Below is some data. Retype exactly the lines starting at the one with "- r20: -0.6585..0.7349" and ending at the one with "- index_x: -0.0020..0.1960".

Source data:
────

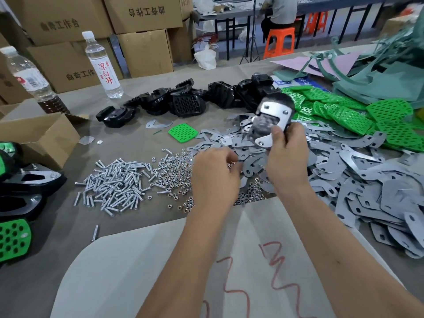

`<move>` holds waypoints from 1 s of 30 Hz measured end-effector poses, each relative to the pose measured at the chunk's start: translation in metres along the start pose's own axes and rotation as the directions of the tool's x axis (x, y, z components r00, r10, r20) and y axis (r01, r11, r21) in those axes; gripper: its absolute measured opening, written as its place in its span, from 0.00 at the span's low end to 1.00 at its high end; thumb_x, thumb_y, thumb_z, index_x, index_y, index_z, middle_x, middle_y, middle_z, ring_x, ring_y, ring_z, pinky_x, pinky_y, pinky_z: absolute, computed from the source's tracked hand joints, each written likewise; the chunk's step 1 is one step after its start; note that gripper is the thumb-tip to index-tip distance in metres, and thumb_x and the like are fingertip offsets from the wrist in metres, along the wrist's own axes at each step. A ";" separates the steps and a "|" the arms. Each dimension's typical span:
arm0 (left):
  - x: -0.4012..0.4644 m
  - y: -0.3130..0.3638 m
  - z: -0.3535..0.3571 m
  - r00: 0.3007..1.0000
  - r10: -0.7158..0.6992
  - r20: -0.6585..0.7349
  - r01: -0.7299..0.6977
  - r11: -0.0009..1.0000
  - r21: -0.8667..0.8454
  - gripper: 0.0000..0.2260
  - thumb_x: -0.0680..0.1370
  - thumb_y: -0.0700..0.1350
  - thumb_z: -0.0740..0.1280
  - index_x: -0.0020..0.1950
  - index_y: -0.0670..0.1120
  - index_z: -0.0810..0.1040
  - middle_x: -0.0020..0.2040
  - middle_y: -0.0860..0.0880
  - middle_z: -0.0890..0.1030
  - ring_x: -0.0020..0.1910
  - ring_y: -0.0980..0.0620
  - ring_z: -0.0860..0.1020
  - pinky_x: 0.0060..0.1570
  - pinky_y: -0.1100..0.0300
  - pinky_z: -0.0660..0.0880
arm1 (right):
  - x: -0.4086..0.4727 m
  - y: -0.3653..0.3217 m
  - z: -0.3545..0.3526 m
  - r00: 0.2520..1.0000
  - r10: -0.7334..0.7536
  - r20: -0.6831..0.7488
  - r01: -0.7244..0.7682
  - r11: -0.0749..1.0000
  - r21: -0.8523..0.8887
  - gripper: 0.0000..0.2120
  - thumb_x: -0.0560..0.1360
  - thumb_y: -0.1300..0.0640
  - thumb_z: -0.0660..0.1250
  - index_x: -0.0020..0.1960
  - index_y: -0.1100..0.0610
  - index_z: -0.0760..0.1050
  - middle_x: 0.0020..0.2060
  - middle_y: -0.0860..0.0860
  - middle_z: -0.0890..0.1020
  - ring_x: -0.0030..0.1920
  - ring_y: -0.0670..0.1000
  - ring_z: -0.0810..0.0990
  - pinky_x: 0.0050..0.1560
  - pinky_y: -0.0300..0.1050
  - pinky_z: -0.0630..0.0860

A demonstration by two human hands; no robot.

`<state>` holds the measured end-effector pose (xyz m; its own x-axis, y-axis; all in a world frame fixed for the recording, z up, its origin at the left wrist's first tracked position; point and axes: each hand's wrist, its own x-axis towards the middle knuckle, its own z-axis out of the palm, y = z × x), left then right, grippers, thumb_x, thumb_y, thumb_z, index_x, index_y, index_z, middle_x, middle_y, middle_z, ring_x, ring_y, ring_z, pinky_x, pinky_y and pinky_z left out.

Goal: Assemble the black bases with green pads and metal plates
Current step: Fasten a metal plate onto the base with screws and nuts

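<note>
My right hand holds a black base upright above the table, with a shiny metal plate lying across its face. My left hand hovers palm down over the pile of small nuts, fingers curled; whether it pinches a nut I cannot tell. Loose black bases are heaped at the back centre. Green perforated pads are stacked at the back right, and one green pad lies alone mid-table. Grey metal plates spread in a big pile on the right.
A pile of silver bolts lies left of the nuts. Finished assemblies sit at the left edge beside an open cardboard box. Two water bottles stand at the back left. Green sheet scraps fill the far right.
</note>
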<state>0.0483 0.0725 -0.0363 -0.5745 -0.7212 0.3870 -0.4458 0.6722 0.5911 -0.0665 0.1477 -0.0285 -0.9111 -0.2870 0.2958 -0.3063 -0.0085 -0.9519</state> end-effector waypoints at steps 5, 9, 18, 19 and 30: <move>0.011 0.027 0.026 0.982 0.009 0.187 -0.046 0.981 0.191 0.12 0.78 0.52 0.73 0.57 0.49 0.78 0.52 0.45 0.82 0.54 0.43 0.78 0.53 0.48 0.75 | 0.004 0.005 -0.004 0.997 0.050 -0.057 -0.047 0.997 0.058 0.07 0.86 0.53 0.60 0.57 0.56 0.71 0.47 0.48 0.80 0.46 0.51 0.79 0.54 0.63 0.80; 0.019 0.023 0.020 0.957 -0.155 0.244 0.184 0.978 -0.097 0.06 0.77 0.44 0.74 0.45 0.51 0.79 0.42 0.48 0.82 0.41 0.47 0.80 0.45 0.50 0.79 | 0.005 0.005 -0.005 0.996 0.052 -0.070 -0.046 0.996 0.081 0.08 0.85 0.51 0.60 0.54 0.54 0.71 0.42 0.45 0.77 0.40 0.48 0.75 0.49 0.59 0.79; 0.009 -0.036 -0.039 0.810 -0.554 0.192 0.492 0.463 -0.737 0.05 0.81 0.38 0.69 0.47 0.45 0.78 0.35 0.46 0.85 0.30 0.52 0.82 0.29 0.60 0.76 | -0.020 -0.013 0.010 0.936 0.114 0.332 -0.118 0.993 -0.008 0.08 0.87 0.50 0.55 0.53 0.52 0.69 0.48 0.52 0.81 0.36 0.56 0.86 0.35 0.47 0.80; 0.005 -0.041 -0.045 0.791 -0.569 0.223 0.498 0.388 -0.776 0.06 0.80 0.38 0.70 0.46 0.47 0.77 0.35 0.47 0.85 0.32 0.52 0.84 0.29 0.60 0.77 | -0.024 -0.015 0.012 0.917 0.125 0.378 -0.130 0.991 -0.014 0.08 0.87 0.50 0.55 0.53 0.52 0.69 0.48 0.53 0.82 0.35 0.56 0.86 0.36 0.51 0.82; -0.020 -0.059 -0.065 0.899 -0.434 0.053 0.313 0.553 -0.772 0.05 0.80 0.43 0.72 0.45 0.45 0.85 0.42 0.43 0.86 0.31 0.46 0.84 0.32 0.49 0.84 | -0.046 -0.013 0.025 0.812 0.168 0.559 -0.147 0.986 -0.083 0.08 0.86 0.53 0.62 0.49 0.54 0.71 0.40 0.56 0.85 0.32 0.59 0.85 0.28 0.50 0.80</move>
<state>0.1306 0.0365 -0.0326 -0.3596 -0.9316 0.0539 0.1036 0.0176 0.9945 -0.0137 0.1375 -0.0321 -0.6373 -0.7698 0.0358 -0.1912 0.1130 -0.9750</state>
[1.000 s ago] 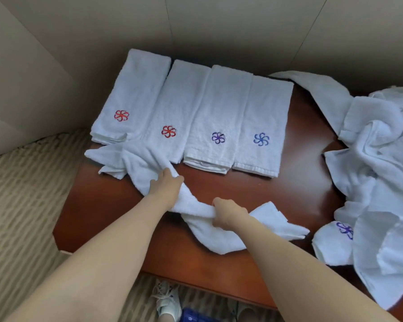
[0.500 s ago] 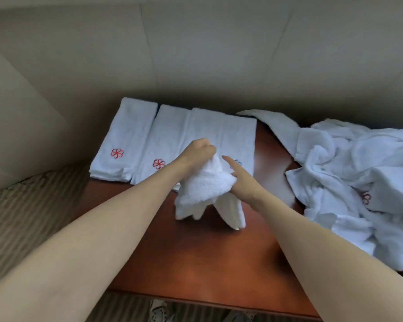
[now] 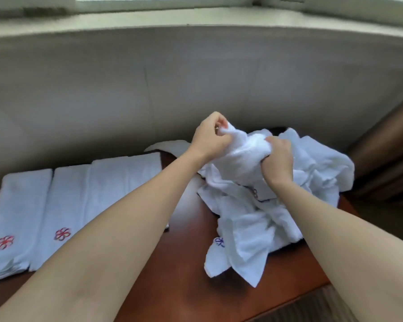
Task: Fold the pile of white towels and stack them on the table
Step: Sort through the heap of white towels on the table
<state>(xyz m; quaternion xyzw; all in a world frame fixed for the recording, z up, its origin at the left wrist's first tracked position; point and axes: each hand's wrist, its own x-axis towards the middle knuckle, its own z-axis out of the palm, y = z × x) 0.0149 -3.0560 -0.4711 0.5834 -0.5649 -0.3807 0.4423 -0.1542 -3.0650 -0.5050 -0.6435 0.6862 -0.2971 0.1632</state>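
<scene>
Gripping a bunched towel (image 3: 242,156) above the pile (image 3: 312,173) at the right, left hand (image 3: 209,138) and right hand (image 3: 277,161), fingers curled tight into it, seem to be hunting corners, so shaking it flat on the table (image 3: 186,263) should come next.

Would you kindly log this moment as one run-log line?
left hand: grips towel | right hand: grips towel | folded towels: on table

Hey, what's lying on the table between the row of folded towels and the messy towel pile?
In the head view, only bare wooden table lies between the folded towels and the towel pile; the left forearm crosses above that stretch.
</scene>
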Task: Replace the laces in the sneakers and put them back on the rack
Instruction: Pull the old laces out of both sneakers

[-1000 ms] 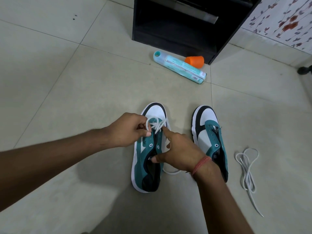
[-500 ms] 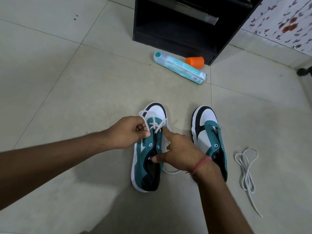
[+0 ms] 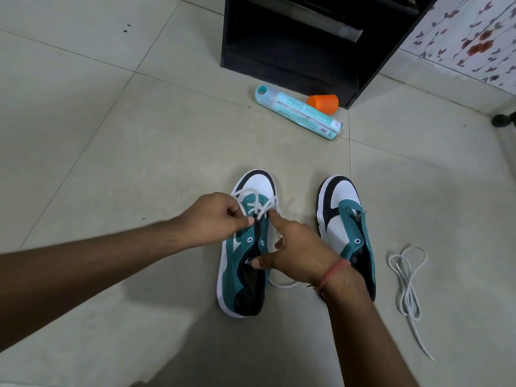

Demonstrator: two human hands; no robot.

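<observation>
Two teal, white and black sneakers stand side by side on the tiled floor. The left sneaker (image 3: 245,247) has a white lace (image 3: 258,209) crossed through its front eyelets. My left hand (image 3: 217,219) pinches a loop of that lace at the sneaker's left side. My right hand (image 3: 296,250) rests on the sneaker, its forefinger pressing the lacing and its thumb on the collar. A lace end trails out under that hand. The right sneaker (image 3: 344,219) has bare eyelets. A loose white lace (image 3: 407,286) lies coiled on the floor to its right.
A black shoe rack (image 3: 293,46) stands at the back. In front of it lie a teal spray can (image 3: 298,113) and an orange cap (image 3: 324,103). A floral-patterned wall (image 3: 474,37) is at the upper right, with a small black object (image 3: 502,120) at the right edge.
My left hand has drawn the lace loop out leftward and slightly up from the front eyelets. My right hand stays pressed on the sneaker.
</observation>
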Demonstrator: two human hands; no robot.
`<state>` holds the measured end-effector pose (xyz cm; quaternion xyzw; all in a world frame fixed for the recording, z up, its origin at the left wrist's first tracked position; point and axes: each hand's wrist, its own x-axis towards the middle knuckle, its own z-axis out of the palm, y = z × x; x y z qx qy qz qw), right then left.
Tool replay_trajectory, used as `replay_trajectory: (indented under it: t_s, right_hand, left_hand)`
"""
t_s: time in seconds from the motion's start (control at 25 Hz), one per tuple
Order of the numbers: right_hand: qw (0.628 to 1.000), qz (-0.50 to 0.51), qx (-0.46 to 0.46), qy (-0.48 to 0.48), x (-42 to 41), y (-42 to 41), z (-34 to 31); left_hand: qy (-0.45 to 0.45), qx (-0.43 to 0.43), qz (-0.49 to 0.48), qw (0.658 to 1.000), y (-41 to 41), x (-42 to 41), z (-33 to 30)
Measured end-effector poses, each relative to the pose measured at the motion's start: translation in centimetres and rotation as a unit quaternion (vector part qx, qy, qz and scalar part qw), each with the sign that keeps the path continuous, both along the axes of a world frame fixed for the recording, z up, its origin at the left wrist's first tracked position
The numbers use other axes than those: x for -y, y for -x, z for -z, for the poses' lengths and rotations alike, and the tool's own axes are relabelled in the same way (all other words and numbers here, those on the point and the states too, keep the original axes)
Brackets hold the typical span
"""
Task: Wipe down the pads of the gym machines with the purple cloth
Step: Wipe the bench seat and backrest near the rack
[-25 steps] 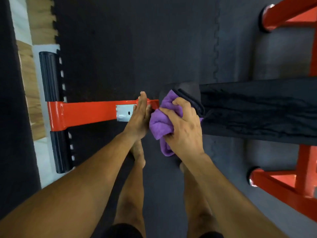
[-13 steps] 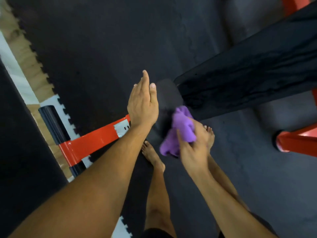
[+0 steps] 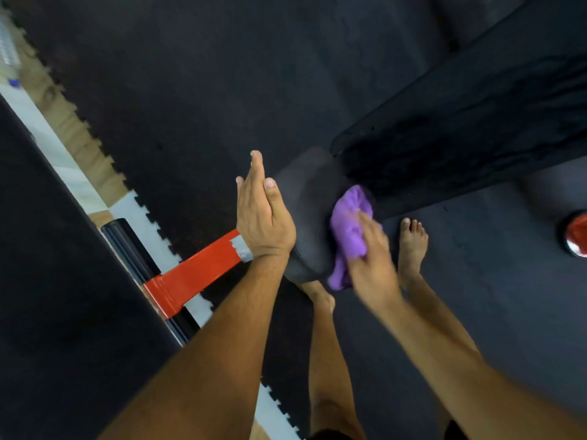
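Flooring first: black interlocking rubber mats [image 3: 197, 74] cover nearly everything, with the jigsaw-tooth edge running from about 10 o'clock down to 6 o'clock. Past that edge there's a strip of pale wood floor [image 3: 71, 134] and some white tile-looking stuff [image 3: 47, 134]. A big dark slab [image 3: 57, 265] fills the 8 o'clock corner, can't tell what it is.

The machine is a bench with a red steel frame. One red bar [image 3: 193, 274] sticks out toward 8 o'clock and ends at a black crossbar foot [image 3: 127, 246] sitting right at the mat edge. There's a silver plate [image 3: 243, 249] on that bar, just beside the wrist, but no readable writing on it, and I can't spot any brand or label anywhere else either. Another red frame end with a shiny rim [image 3: 576, 235] peeks in at 3 o'clock.

The long black bench pad [image 3: 460, 128] runs off toward 2 o'clock, surface looks worn and streaky. Its end cushion [image 3: 308, 198] sits dead centre.

Hands: the left hand [image 3: 262, 214] is flat, fingers straight and together, pressed against the left side of that end cushion. The right hand [image 3: 370, 255] is blurry but it's gripping the purple cloth [image 3: 347, 227], bunched up and pressed on the right side of the cushion, right where it meets the long pad.

Person's barefoot, one foot [image 3: 411, 246] on the mat at 4 o'clock, the other mostly hidden under the cushion.
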<state>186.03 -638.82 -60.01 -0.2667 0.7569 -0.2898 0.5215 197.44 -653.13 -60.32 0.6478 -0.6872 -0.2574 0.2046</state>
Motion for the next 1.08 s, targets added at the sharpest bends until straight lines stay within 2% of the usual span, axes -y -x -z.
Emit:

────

» TASK OUTPUT:
  - r20: -0.6585..0.7349
  - r01: -0.7299..0.6977
  - r11: -0.0009..1.0000
  - r21: -0.8667..0.8454
  - gripper: 0.0000..0.2260
  - thumb_x: -0.0680..0.1370
  - thumb_y: -0.0700..0.1350
  - thumb_z: -0.0740..0.1280
  - index_x: -0.0020..0.1950
  - index_y: -0.0670..0.1120
  - index_z: -0.0810..0.1040
  - middle_x: -0.0020..0.2040
  - middle_y: -0.0860..0.0880
  - middle_z: -0.0890..0.1030
  - ring_x: -0.0020..0.1910
  - ring_y: -0.0980..0.0620
  - ring_z: -0.0860..0.1020
  - pinky_x: 0.0060..0.1570
  - pinky_y: -0.1100..0.0300
  - pinky_z: -0.0660..0.0880
arm1 (right):
  - x: -0.4086..0.4727 m
  - y: -0.3653..0.3217 m
  - z: -0.3545..0.3526 m
  - r00: 0.2520..1.0000
  - r10: -0.7334..0.7536
  - r20: -0.6831..0.7488
  - r01: -0.7244..0.7682
  - r11: -0.0749..1.0000
  - r21: -0.8523..0.8887
  - gripper: 0.0000..0.2120
  - thumb_x: -0.0560..0.1360
  - thumb_y: -0.1300..0.0640
  - thumb_z: -0.0660..0.1250
  - index_x: -0.0020..0.1960

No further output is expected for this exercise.